* DESCRIPTION OF THE TASK *
Write out, word for word, the part of the listing below that opens with the line containing "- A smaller" and closes with the line containing "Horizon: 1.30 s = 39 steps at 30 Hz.", keeping both of those lines and adding no others.

* RECORDS SUPPLIED *
━━━━━━
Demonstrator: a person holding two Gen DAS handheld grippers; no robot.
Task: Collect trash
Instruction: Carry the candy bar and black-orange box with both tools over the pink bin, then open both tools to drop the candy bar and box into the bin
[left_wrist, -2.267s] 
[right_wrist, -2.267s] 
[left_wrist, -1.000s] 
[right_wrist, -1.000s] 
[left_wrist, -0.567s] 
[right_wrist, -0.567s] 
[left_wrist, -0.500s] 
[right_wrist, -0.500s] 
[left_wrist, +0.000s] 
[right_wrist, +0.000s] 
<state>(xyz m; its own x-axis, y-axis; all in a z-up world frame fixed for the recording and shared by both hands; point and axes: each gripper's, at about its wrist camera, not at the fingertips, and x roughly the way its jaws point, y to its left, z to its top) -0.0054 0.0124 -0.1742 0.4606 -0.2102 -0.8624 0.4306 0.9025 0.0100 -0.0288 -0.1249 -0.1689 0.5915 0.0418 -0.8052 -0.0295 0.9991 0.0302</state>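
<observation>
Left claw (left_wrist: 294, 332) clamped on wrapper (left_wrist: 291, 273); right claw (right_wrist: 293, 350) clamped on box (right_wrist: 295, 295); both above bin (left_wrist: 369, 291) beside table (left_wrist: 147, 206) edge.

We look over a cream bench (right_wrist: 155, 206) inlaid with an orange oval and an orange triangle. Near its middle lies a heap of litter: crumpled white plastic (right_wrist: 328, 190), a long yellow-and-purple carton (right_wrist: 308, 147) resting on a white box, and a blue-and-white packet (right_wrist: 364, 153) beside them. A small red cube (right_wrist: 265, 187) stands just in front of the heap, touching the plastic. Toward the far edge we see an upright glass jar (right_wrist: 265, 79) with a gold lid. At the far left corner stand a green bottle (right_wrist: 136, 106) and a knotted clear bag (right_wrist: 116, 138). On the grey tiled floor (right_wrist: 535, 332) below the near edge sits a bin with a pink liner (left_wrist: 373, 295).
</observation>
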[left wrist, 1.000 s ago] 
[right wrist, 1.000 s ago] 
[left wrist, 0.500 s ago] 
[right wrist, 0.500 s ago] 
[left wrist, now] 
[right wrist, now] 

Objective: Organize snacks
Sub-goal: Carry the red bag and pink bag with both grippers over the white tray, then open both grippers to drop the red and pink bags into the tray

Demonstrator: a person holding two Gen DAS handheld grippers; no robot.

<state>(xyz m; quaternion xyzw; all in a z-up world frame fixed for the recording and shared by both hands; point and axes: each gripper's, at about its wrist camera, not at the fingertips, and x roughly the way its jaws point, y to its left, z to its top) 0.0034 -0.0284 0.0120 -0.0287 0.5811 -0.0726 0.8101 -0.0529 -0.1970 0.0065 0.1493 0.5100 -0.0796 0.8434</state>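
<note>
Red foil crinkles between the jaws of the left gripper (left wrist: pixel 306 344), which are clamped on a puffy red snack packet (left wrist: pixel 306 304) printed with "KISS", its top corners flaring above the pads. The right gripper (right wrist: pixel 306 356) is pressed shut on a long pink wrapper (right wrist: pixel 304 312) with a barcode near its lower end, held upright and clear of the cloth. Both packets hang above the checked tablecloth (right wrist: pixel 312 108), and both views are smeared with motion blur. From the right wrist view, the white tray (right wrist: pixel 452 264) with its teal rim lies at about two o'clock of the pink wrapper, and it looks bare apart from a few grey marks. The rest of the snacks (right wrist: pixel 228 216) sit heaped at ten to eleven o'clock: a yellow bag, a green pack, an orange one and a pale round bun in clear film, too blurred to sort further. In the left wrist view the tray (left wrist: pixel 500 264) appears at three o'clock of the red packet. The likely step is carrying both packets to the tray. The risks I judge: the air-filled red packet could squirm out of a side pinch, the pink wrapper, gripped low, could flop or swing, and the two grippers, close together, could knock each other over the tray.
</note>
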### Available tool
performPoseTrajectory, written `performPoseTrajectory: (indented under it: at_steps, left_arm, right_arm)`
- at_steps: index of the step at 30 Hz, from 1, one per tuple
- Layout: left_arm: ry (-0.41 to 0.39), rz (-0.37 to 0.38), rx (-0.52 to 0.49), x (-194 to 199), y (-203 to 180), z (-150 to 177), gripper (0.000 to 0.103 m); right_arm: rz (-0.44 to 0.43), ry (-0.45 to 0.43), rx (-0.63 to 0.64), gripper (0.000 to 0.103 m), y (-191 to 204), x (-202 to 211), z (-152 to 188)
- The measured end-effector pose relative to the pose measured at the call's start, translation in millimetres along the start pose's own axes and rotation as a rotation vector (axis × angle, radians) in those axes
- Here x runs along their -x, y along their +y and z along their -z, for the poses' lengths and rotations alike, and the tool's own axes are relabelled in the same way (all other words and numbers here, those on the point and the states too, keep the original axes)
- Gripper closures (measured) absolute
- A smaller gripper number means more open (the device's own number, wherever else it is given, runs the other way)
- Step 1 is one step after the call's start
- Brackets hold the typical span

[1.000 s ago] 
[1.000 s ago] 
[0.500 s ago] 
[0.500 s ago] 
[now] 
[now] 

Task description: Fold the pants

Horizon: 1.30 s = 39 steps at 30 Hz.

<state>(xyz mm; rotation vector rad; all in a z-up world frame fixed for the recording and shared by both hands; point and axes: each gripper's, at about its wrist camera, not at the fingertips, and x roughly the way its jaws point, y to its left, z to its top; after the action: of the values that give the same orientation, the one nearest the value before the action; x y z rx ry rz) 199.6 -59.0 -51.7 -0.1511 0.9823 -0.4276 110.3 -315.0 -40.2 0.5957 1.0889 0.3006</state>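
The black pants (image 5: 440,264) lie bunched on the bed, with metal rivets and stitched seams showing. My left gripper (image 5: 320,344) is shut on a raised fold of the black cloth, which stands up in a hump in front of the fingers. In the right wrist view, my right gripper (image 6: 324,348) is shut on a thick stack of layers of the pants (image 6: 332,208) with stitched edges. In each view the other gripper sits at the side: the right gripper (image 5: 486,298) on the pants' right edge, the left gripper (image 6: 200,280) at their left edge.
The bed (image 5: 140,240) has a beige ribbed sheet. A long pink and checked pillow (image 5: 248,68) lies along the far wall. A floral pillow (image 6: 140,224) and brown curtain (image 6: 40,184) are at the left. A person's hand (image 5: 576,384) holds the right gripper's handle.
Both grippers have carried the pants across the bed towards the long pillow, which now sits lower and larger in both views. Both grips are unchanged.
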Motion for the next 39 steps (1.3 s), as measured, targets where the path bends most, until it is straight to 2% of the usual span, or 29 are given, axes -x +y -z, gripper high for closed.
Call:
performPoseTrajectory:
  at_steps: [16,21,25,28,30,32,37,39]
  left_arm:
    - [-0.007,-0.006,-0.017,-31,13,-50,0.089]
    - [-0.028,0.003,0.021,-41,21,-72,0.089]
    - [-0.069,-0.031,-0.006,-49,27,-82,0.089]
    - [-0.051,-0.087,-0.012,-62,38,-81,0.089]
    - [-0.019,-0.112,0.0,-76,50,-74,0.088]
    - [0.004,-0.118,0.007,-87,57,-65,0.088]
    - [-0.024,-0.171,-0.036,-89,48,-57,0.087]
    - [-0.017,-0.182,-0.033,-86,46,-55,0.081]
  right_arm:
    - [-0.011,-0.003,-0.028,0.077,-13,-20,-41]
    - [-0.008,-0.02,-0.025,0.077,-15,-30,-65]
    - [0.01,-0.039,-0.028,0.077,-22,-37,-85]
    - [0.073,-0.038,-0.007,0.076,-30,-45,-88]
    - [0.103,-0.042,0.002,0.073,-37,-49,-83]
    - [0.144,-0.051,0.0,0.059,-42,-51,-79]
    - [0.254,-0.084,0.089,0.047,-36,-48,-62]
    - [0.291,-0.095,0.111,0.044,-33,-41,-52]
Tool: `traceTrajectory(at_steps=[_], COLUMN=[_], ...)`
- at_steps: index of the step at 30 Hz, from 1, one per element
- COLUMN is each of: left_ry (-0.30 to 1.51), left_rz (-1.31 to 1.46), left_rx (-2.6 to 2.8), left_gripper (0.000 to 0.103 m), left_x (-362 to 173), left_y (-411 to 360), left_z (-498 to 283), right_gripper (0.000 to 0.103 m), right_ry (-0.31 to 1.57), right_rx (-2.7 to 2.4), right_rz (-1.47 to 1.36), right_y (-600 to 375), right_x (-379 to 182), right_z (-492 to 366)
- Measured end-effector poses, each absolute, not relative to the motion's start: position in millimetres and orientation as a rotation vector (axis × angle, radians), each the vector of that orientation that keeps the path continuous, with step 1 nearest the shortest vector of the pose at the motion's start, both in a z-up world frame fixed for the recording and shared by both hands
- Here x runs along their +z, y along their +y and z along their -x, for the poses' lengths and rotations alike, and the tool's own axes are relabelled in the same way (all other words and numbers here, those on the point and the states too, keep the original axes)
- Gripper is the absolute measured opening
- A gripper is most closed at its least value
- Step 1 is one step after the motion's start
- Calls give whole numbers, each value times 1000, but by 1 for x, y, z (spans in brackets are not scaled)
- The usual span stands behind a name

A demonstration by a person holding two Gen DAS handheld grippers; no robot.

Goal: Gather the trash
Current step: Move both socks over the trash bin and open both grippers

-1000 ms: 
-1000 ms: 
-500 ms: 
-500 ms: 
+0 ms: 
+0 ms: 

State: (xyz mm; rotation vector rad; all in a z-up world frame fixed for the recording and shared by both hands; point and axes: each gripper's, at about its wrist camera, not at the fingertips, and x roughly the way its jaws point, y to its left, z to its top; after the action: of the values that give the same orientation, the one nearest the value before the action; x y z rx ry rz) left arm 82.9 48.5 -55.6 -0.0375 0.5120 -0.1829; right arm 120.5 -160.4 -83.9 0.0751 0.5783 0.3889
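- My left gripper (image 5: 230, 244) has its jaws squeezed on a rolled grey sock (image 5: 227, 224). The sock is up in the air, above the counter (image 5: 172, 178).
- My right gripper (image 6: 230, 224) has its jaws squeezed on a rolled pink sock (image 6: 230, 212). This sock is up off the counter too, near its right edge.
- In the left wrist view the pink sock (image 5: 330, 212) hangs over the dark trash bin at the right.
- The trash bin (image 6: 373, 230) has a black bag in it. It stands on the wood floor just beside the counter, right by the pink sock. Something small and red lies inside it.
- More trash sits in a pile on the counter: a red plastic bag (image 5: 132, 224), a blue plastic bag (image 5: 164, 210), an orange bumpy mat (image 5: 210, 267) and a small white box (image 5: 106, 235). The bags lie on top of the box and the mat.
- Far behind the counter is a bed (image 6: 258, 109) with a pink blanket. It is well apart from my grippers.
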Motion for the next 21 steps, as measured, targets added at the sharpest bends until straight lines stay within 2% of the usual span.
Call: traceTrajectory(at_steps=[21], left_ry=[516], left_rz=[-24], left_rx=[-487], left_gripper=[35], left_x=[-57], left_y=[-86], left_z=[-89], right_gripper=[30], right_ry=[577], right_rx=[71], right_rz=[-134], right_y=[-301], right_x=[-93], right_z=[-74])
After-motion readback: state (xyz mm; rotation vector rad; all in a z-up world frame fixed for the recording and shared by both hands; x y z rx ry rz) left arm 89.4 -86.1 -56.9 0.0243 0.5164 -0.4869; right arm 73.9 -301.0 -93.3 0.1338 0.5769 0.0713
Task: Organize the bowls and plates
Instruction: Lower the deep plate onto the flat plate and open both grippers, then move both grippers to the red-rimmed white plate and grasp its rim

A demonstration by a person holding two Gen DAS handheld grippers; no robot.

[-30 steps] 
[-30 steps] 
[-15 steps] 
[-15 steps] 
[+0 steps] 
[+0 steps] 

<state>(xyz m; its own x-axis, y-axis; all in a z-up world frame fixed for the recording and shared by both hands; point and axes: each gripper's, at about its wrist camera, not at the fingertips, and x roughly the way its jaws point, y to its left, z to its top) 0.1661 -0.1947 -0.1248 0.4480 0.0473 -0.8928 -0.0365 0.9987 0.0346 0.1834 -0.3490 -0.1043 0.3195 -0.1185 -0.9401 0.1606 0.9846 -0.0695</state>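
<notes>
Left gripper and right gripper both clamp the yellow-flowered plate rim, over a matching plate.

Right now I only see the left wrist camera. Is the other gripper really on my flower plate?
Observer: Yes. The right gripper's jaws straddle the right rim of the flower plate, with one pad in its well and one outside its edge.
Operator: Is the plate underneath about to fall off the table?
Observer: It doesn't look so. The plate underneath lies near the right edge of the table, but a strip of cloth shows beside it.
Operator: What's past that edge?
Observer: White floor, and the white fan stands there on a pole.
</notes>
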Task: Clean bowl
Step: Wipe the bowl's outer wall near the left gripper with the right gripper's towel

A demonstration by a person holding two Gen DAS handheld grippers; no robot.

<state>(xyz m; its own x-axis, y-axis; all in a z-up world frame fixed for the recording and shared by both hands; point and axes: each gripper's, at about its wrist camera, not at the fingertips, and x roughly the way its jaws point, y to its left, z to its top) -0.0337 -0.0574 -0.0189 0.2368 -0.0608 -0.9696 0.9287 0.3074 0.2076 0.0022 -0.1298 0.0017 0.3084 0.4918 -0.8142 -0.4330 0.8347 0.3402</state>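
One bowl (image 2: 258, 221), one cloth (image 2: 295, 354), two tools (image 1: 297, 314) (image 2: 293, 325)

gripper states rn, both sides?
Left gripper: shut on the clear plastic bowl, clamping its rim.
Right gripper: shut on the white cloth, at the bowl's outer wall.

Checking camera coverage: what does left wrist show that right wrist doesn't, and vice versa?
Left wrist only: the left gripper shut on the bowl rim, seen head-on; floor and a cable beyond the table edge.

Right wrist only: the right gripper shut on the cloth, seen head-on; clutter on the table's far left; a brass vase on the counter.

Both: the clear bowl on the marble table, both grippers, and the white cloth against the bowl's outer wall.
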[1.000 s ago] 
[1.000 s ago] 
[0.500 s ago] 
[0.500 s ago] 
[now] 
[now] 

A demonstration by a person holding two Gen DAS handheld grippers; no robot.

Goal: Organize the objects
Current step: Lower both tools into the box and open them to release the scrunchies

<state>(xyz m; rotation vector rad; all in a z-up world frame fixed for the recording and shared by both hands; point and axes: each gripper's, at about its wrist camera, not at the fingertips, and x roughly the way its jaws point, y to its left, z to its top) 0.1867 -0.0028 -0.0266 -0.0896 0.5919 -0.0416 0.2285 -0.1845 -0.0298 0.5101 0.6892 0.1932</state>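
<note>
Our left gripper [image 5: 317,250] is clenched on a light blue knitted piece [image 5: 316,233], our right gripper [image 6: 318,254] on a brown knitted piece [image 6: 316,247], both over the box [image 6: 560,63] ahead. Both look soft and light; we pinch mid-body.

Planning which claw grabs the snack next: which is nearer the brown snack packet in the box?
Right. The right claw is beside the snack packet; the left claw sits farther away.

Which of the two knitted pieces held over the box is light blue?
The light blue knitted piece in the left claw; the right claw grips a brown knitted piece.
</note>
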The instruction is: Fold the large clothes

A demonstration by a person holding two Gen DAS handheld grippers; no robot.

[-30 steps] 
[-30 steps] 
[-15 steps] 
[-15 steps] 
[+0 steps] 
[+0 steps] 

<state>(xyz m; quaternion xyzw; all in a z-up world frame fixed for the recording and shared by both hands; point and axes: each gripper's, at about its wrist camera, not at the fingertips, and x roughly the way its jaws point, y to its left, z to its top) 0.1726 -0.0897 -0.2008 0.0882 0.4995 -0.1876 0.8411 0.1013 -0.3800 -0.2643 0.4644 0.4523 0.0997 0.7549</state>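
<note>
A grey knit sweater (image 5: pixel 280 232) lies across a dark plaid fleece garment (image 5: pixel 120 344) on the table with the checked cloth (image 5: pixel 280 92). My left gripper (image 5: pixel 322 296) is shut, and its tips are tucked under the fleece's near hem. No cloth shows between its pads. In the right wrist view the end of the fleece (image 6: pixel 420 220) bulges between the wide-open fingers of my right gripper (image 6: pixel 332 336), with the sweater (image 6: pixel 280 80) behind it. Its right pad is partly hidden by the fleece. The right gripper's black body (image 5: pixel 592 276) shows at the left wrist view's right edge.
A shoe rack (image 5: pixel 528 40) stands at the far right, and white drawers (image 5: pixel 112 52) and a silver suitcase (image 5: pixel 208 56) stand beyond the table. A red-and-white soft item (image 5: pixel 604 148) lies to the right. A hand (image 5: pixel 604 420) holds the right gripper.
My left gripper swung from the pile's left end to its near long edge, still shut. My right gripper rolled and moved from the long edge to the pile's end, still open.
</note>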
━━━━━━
* ANSWER BOX *
- A smaller gripper number means more open (the device's own number, wherever else it is given, runs the other way)
- Step 1 is one step after the call's start
- Brackets hold the typical span

[1.000 s ago] 
[1.000 s ago] 
[0.500 s ago] 
[0.500 s ago] 
[now] 
[now] 

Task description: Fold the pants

Horizon: 1.30 s = 39 steps at 30 Hz.

The exercise is now finished.